### Data for analysis
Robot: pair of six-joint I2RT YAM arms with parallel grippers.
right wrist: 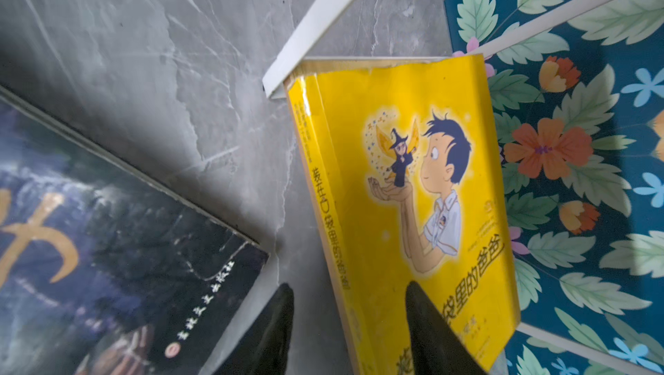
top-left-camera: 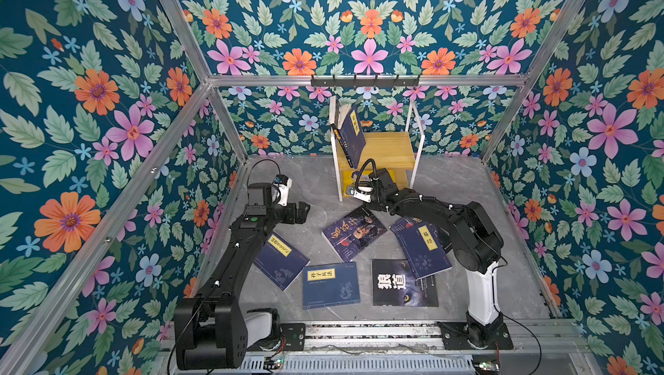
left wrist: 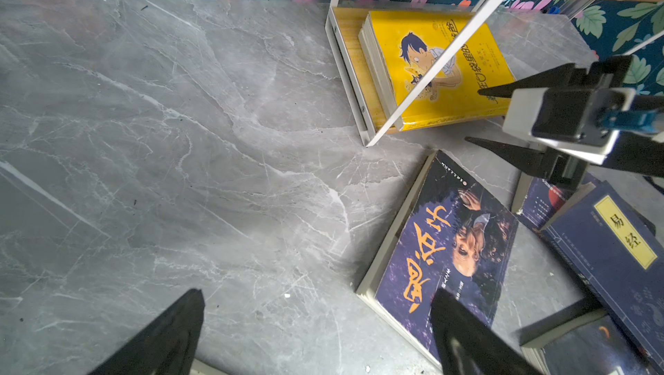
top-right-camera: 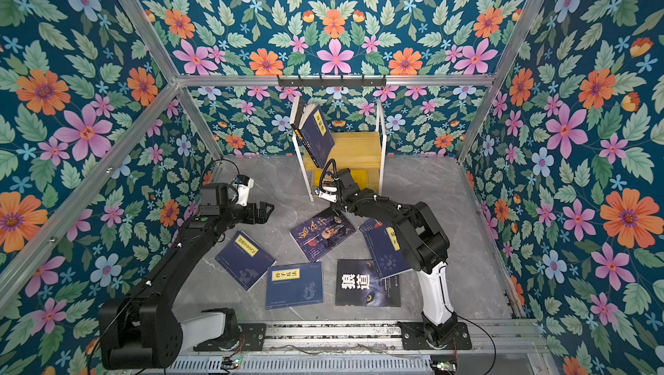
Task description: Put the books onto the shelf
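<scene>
Release step, apparently: the yellow cartoon-boy paperback (right wrist: 395, 175) lies flat on the lower board of the white-framed wooden shelf (top-left-camera: 391, 147), the right gripper (right wrist: 347, 285) straddles its spine with jaws parted, the left gripper (left wrist: 317, 292) hovers wide open; next, withdraw straight, clearing the frame.

Flat on the surface, the black wolf-eye book (top-left-camera: 404, 285) carries large white characters, 狼道. The front-centre navy book (top-left-camera: 330, 285) has a yellow label reading 孙子兵法. The right-hand navy book (top-left-camera: 424, 251) has a yellow label reading 易经, also legible in the left wrist view.

The portrait-cover book (top-left-camera: 354, 233) bears the orange brush title 鬼谷子. The right wrist view shows a small white line on it, 吉林文史出版社.

The yellow cartoon-boy book (right wrist: 413, 211) lies on the lower board of the shelf (top-left-camera: 395, 147). Its spine reads 装在口袋里的 and its cover reads 袋里的爸爸, the start hidden.

The leftmost navy book (top-left-camera: 280, 260) and the upright navy book (top-left-camera: 354, 136) have yellow labels too small to read.
</scene>
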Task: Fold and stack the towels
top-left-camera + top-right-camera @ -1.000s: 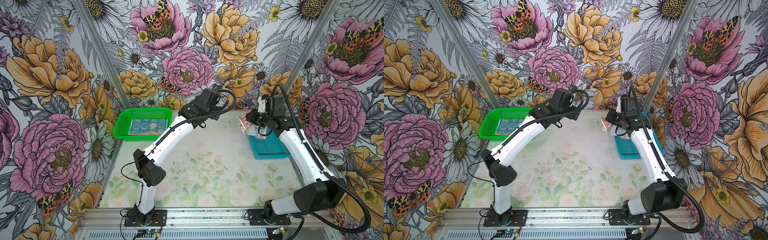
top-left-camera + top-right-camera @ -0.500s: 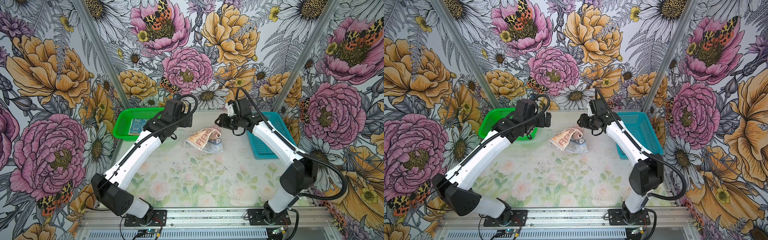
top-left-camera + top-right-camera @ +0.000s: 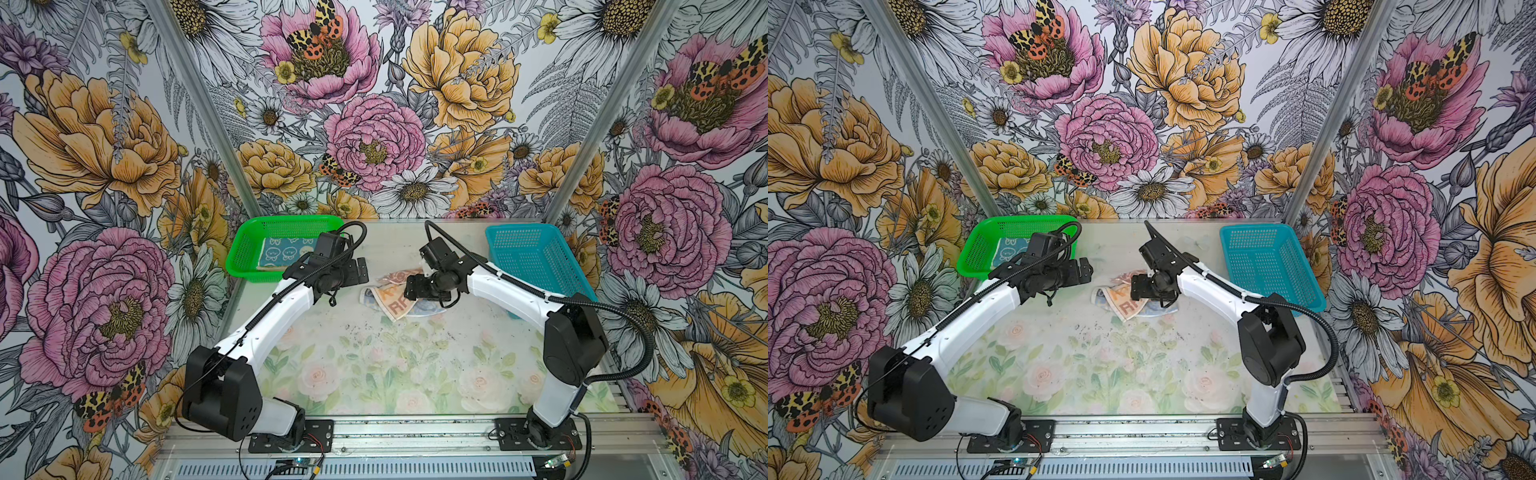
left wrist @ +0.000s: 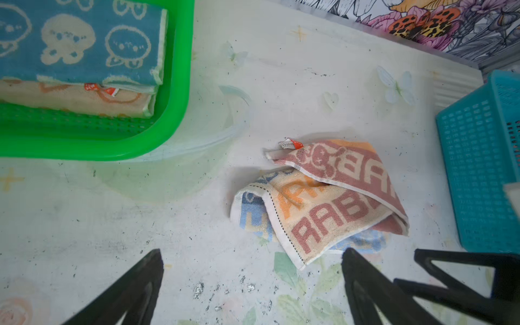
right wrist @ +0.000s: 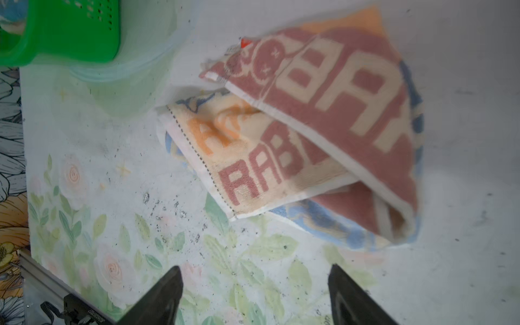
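Lying crumpled: the striped towel [image 3: 395, 302] [image 4: 318, 202] sits bunched on the table [image 3: 374, 365], between the green basket [image 3: 286, 219] and the blue basket [image 3: 524, 227], touching neither.
Towel shape: loose, skewed layers lie one over another with the "RABBIT" lettering up. In the right wrist view [image 5: 309, 135] a brown flap overlaps a paler, stitched-edge flap.
Stack: the teal towel [image 4: 78, 42] lies folded on top of the orange towel [image 4: 70, 98] inside the green basket.
Left gripper [image 4: 253, 253]: jaws are wide apart and hold nothing. It hovers on the green-basket side of the striped towel.
Right gripper [image 5: 254, 268]: jaws are apart with nothing between them, and it hangs just over the towel.
Step in hand: probably spreading this last towel flat so that it can be folded.
Doing it well: pinch a single layer at the stitched hem corner, not the whole bundle. Have each gripper take a different corner of the same edge, then draw them apart low over the table.
Risk: catching two layers would drag the lump along instead of opening it.
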You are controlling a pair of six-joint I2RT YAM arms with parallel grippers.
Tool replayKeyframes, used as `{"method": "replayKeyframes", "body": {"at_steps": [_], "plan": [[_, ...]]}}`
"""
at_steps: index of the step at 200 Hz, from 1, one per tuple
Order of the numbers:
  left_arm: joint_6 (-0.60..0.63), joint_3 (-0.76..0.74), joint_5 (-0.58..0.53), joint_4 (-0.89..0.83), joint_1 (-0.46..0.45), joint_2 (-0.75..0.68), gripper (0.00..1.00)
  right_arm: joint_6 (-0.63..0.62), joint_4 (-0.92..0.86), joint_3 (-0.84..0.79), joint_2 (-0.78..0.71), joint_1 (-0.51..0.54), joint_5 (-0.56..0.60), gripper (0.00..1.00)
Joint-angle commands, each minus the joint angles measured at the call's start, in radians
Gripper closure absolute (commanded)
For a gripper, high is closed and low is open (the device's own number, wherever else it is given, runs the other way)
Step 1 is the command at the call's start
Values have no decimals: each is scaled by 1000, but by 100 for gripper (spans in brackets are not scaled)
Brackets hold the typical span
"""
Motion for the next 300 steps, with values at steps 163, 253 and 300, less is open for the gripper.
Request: {"method": "replayKeyframes", "body": {"at_steps": [163,253,300], "plan": [[-46,-149,124,67,106,-155,1,17,-3,180,352,182,213,53],[-43,-174,137,72,106,-154,1,24,-58,192,375,188,274,96],[-34,-179,137,72,92,-150,1,16,-91,138,153,142,260,100]]}}
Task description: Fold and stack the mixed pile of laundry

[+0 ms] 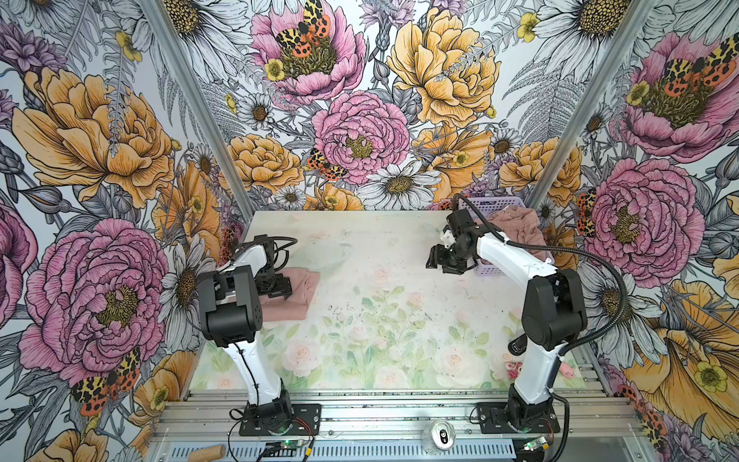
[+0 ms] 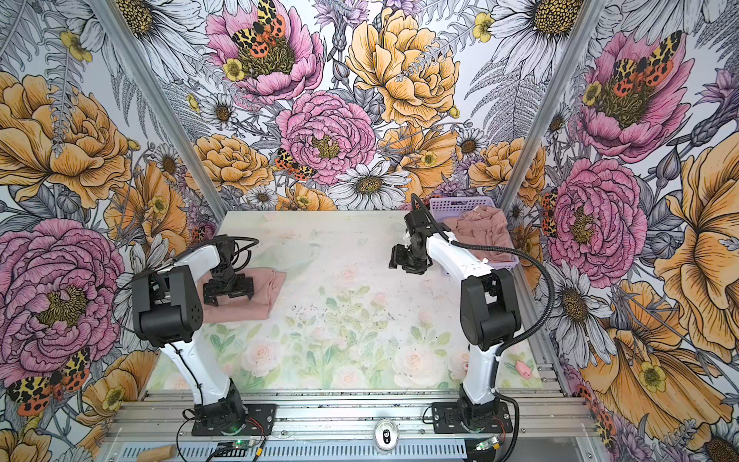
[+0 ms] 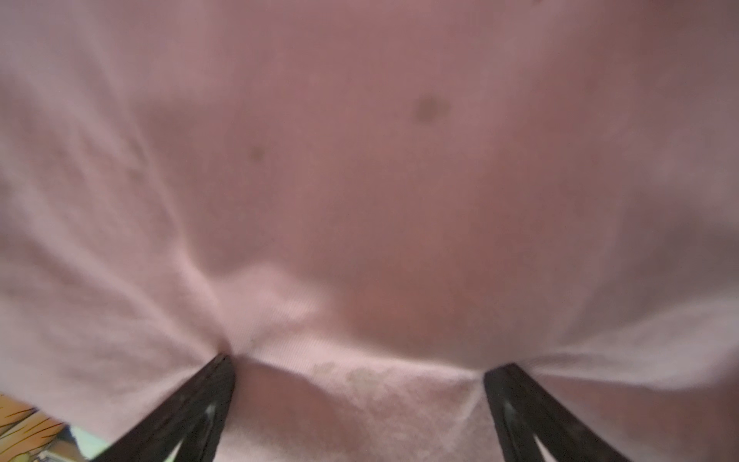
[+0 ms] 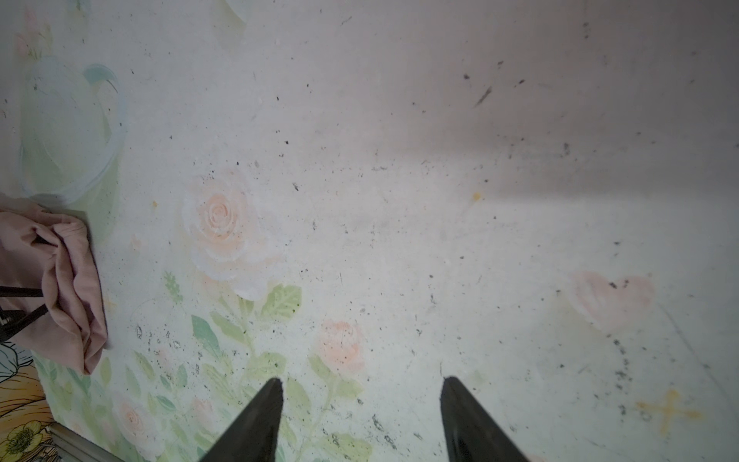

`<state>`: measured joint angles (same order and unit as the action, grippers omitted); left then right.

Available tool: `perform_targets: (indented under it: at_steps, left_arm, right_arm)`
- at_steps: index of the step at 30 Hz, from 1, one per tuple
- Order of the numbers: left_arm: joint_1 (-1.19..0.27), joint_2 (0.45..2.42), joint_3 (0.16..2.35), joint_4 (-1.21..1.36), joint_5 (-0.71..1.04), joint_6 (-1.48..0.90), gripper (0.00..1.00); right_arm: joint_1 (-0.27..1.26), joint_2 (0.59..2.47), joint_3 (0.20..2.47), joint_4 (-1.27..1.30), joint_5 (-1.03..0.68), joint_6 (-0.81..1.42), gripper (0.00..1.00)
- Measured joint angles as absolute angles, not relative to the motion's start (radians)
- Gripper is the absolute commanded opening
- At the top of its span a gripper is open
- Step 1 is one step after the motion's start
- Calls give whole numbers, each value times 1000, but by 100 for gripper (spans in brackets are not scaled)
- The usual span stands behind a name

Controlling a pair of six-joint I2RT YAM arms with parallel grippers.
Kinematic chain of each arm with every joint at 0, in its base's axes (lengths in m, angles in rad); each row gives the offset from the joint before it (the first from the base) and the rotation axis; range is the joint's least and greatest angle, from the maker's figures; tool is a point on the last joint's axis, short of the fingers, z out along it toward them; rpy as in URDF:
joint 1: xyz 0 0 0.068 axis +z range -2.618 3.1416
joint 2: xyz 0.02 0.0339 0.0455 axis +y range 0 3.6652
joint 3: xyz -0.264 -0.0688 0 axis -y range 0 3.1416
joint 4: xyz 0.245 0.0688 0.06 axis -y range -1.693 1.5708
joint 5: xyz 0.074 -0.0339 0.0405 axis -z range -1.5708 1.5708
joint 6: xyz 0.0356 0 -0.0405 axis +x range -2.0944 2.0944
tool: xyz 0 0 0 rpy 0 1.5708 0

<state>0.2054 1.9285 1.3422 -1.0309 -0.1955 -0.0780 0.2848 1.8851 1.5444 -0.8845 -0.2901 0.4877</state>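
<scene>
**A:** Nearest us, what is the left arm up to?

**B:** The left fingers (image 3: pixel 208 400) are spread wide, tips dimpling the folded dusty-pink soft garment (image 1: pixel 304 289) on the left of the floral-print bench (image 1: pixel 380 260). Nothing is pinched; I'd say they are pressing the fold flat.

**A:** How does it look?

**B:** It is a roughly square pad of fine ribbed knit, with two faint dark spots.

**A:** And farther back?

**B:** The right fingers (image 4: pixel 256 420) hang partly parted and empty over bare bench, just beside the lavender perforated plastic basket (image 1: pixel 492 204) in the far right corner. Crumpled dusty-pink clothes (image 1: pixel 516 224) lie heaped in it, probably the next pick.
</scene>
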Motion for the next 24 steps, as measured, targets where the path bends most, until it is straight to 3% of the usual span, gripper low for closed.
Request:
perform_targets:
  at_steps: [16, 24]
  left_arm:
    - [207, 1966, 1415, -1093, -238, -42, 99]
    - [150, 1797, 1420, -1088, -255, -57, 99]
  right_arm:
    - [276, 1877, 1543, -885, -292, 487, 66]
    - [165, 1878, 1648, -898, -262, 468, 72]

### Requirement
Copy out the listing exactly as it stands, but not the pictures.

### Answer for the task
Robot: pair of six-joint I2RT YAM arms with parallel grippers.
right wrist: 
top-left-camera: 
left wrist: 
top-right-camera: 
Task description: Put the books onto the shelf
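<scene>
Release step, apparently: the yellow cartoon-boy paperback (right wrist: 395, 175) lies flat on the lower board of the white-framed wooden shelf (top-left-camera: 391, 147), the right gripper (right wrist: 347, 285) straddles its spine with jaws parted, the left gripper (left wrist: 317, 292) hovers wide open; next, withdraw straight, clearing the frame.

Flat on the surface, the black wolf-eye book (top-left-camera: 404, 285) carries large white characters, 狼道. The front-centre navy book (top-left-camera: 330, 285) has a yellow label reading 孙子兵法. The right-hand navy book (top-left-camera: 424, 251) has a yellow label reading 易经, also legible in the left wrist view.

The portrait-cover book (top-left-camera: 354, 233) bears the orange brush title 鬼谷子. The right wrist view shows a small white line on it, 吉林文史出版社.

The yellow cartoon-boy book (right wrist: 413, 211) lies on the lower board of the shelf (top-left-camera: 395, 147). Its spine reads 装在口袋里的 and its cover reads 袋里的爸爸, the start hidden.

The leftmost navy book (top-left-camera: 280, 260) and the upright navy book (top-left-camera: 354, 136) have yellow labels too small to read.
</scene>
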Task: Fold and stack the towels
top-left-camera + top-right-camera @ -1.000s: 
top-left-camera + top-right-camera @ -0.500s: 
top-left-camera + top-right-camera @ +0.000s: 
left wrist @ +0.000s: 
right wrist @ +0.000s: 
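Lying crumpled: the striped towel [image 3: 395, 302] [image 4: 318, 202] sits bunched on the table [image 3: 374, 365], between the green basket [image 3: 286, 219] and the blue basket [image 3: 524, 227], touching neither.
Towel shape: loose, skewed layers lie one over another with the "RABBIT" lettering up. In the right wrist view [image 5: 309, 135] a brown flap overlaps a paler, stitched-edge flap.
Stack: the teal towel [image 4: 78, 42] lies folded on top of the orange towel [image 4: 70, 98] inside the green basket.
Left gripper [image 4: 253, 253]: jaws are wide apart and hold nothing. It hovers on the green-basket side of the striped towel.
Right gripper [image 5: 254, 268]: jaws are apart with nothing between them, and it hangs just over the towel.
Step in hand: probably spreading this last towel flat so that it can be folded.
Doing it well: pinch a single layer at the stitched hem corner, not the whole bundle. Have each gripper take a different corner of the same edge, then draw them apart low over the table.
Risk: catching two layers would drag the lump along instead of opening it.
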You are controlling a pair of six-joint I2RT YAM arms with parallel grippers.
Tool replayKeyframes, used as `{"method": "replayKeyframes", "body": {"at_steps": [_], "plan": [[_, ...]]}}`
"""
at_steps: index of the step at 200 Hz, from 1, one per tuple
Order of the numbers:
  left_arm: joint_6 (-0.60..0.63), joint_3 (-0.76..0.74), joint_5 (-0.58..0.53), joint_4 (-0.89..0.83), joint_1 (-0.46..0.45), joint_2 (-0.75..0.68), gripper (0.00..1.00)
  right_arm: joint_6 (-0.63..0.62), joint_4 (-0.92..0.86), joint_3 (-0.84..0.79), joint_2 (-0.78..0.71), joint_1 (-0.51..0.54), joint_5 (-0.56..0.60), gripper (0.00..1.00)
Joint-angle commands, each minus the joint angles measured at the call's start, in radians
Gripper closure absolute (commanded)
For a gripper, high is closed and low is open (the device's own number, wherever else it is given, runs the other way)
Step 1 is the command at the call's start
Values have no decimals: each is scaled by 1000, but by 100 for gripper (spans in brackets are not scaled)
Brackets hold the typical span
"""
Motion for the next 300 steps, with values at steps 163, 253 and 300, less is open for the gripper.
Request: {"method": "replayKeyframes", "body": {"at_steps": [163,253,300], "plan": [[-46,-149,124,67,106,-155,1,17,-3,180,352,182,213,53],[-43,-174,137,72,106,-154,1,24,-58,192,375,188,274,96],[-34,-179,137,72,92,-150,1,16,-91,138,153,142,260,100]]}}
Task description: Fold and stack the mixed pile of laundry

[+0 ms] 
[+0 ms] 
[+0 ms] 
[+0 ms] 

`<state>`: measured joint angles (same order and unit as the action, grippers omitted); left then right.

Available tool: `perform_targets: (indented under it: at_steps, left_arm, right_arm)`
- at_steps: index of the step at 30 Hz, from 1, one per tuple
- Order of the numbers: left_arm: joint_1 (-1.19..0.27), joint_2 (0.45..2.42), joint_3 (0.16..2.35), joint_4 (-1.21..1.36), joint_5 (-0.71..1.04), joint_6 (-1.48..0.90), gripper (0.00..1.00); right_arm: joint_1 (-0.27..1.26), joint_2 (0.59..2.47), joint_3 (0.20..2.47), joint_4 (-1.27..1.30), joint_5 (-1.03..0.68), joint_6 (-0.81..1.42), gripper (0.00..1.00)
- Measured joint angles as absolute angles, not relative to the motion's start (radians)
- Gripper is the absolute commanded opening
- At the top of its span a gripper is open
- Step 1 is one step after the motion's start
- Calls give whole numbers, each value times 1000, but by 100 for gripper (spans in brackets are not scaled)
- The usual span stands behind a name

Controlling a pair of six-joint I2RT YAM arms with parallel grippers.
Kinematic chain of each arm with every joint at 0, in its base's axes (lengths in m, angles in rad); each row gives the offset from the joint before it (the first from the base) and the rotation axis; range is the joint's least and greatest angle, from the maker's figures; tool is a point on the last joint's axis, short of the fingers, z out along it toward them; rpy as in URDF:
joint 1: xyz 0 0 0.068 axis +z range -2.618 3.1416
joint 2: xyz 0.02 0.0339 0.0455 axis +y range 0 3.6652
joint 3: xyz -0.264 -0.0688 0 axis -y range 0 3.1416
joint 4: xyz 0.245 0.0688 0.06 axis -y range -1.693 1.5708
joint 5: xyz 0.074 -0.0339 0.0405 axis -z range -1.5708 1.5708
joint 6: xyz 0.0356 0 -0.0405 axis +x range -2.0944 2.0944
tool: xyz 0 0 0 rpy 0 1.5708 0

<state>0.2054 1.9285 1.3422 -1.0309 -0.1955 -0.0780 0.2848 1.8851 1.5444 -0.8845 -0.2901 0.4877</state>
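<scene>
**A:** Nearest us, what is the left arm up to?

**B:** The left fingers (image 3: pixel 208 400) are spread wide, tips dimpling the folded dusty-pink soft garment (image 1: pixel 304 289) on the left of the floral-print bench (image 1: pixel 380 260). Nothing is pinched; I'd say they are pressing the fold flat.

**A:** How does it look?

**B:** It is a roughly square pad of fine ribbed knit, with two faint dark spots.

**A:** And farther back?

**B:** The right fingers (image 4: pixel 256 420) hang partly parted and empty over bare bench, just beside the lavender perforated plastic basket (image 1: pixel 492 204) in the far right corner. Crumpled dusty-pink clothes (image 1: pixel 516 224) lie heaped in it, probably the next pick.
</scene>
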Motion for the next 24 steps, as measured, targets where the path bends most, until it is straight to 3% of the usual span, gripper low for closed.
Request:
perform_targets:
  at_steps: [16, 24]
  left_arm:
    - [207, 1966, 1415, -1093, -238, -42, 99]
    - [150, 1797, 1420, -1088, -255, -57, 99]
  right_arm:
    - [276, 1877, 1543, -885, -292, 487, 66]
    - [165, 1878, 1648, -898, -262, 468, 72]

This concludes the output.